What AI Can’t Do: A Manila Lecture Shakes the Finance World
What AI Can’t Do: A Manila Lecture Shakes the Finance World
Blog Article
At a lecture hall in Manila, Joseph Plazo drew a bold line on what technology can realistically offer for the economic frontier—and why understanding this may define who wins in tomorrow’s markets.
Tension and curiosity pulsed through the room. Students—some furiously taking notes, others capturing every word via livestream—waited for a man known not only as an AI visionary, but also a contrarian investor.
“Machines will execute trades flawlessly,” Plazo opened with authority. “It won’t tell you when not to trust them.”
Over the next hour, he took the audience from Silicon Valley to Shanghai, touching on everything from quantum computing to cognitive bias. His central claim: Artificial intelligence is impressive—but it lacks soul.
---
Top Students Meet a Tough Truth
Before him sat students and faculty from a multi-nation academic alliance, assembled under a pan-Asian finance forum.
Many expected a victory lap of AI's dominance. Instead, they got a reality check.
“There’s a growing religion around AI,” said Prof.

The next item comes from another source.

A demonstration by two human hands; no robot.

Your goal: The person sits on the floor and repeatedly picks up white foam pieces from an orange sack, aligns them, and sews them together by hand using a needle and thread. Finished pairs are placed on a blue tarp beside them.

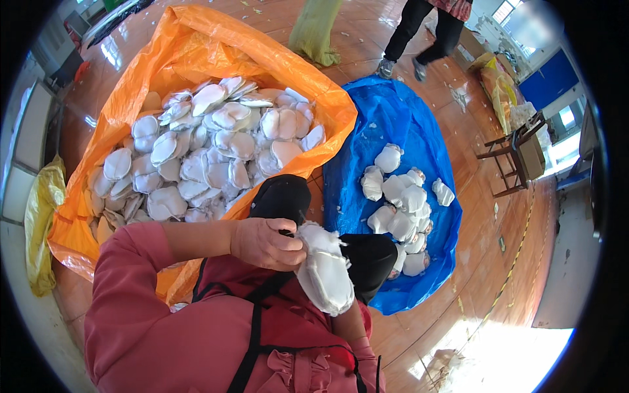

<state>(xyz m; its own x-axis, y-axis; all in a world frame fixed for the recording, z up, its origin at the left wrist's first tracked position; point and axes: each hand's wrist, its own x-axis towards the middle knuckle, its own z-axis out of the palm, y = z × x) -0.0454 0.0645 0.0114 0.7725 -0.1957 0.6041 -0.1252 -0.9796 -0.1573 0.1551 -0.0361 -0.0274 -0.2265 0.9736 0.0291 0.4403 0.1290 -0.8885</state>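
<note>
Fingers of the left hand (270, 243) clamp a white pad (325, 278) above the lap (246, 287); those of the right hand are hidden, state unclear. Heaped pads (230, 144) in the orange bag (219, 42) apparently remain; fewer bundles (413, 200) toward the right edge of the blue bag (347, 180) look finished.
</note>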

Maria Castillo, guest faculty from Europe. “Plazo’s words were uncomfortable—but essential.”
---
When Algorithms Miss the Mark
Plazo’s core thesis was both simple and unsettling: machines lack context.
“AI is fearless, but also clueless,” he warned. “It read more detects movements, but misses motives.”
He cited examples like AI systems freezing during the 2020 pandemic declaration, noting, “By the time the algorithms adjusted, the humans were already positioned.”
---
The Astronomer Analogy
He didn’t bash the machines—he put them in their place.
“AI is the telescope—but you are still the astronomer,” he said. It sees—but doesn’t think.
Students pressed him on sentiment tracking, to which Plazo acknowledged: “Sure, it can flag Reddit anomalies—but it can’t discern hesitation in a policymaker’s tone.”
---
A Mental Shift Among Asia’s Finest
The talk hit hard.
“I used to think AI just needed more data,” said Lee Min-Seo, a finance student from Seoul. “Now I see it’s judgment, not just data, that matters.”
In a post-talk panel, regional leaders backed Plazo’s call. “These kids speak machine natively—but instinct,” said Dr. Raymond Tan, “doesn’t replace perspective.”
---
The Future Isn’t Autonomous—It’s Collaborative
Plazo shared that his firm is building “symbiotic systems”—AI that understands not just volatility, but motive.
“Ethics can’t be outsourced to software,” he reminded. “Judgment remains human territory.”
---
The Speech That Started a Thousand Debates
As Plazo exited the stage, students applauded. But more importantly, they stayed behind.
“I came for machine learning,” said a PhD candidate. “Instead, I got something more powerful—perspective.”
Perhaps, in drawing boundaries for AI, we expand our own.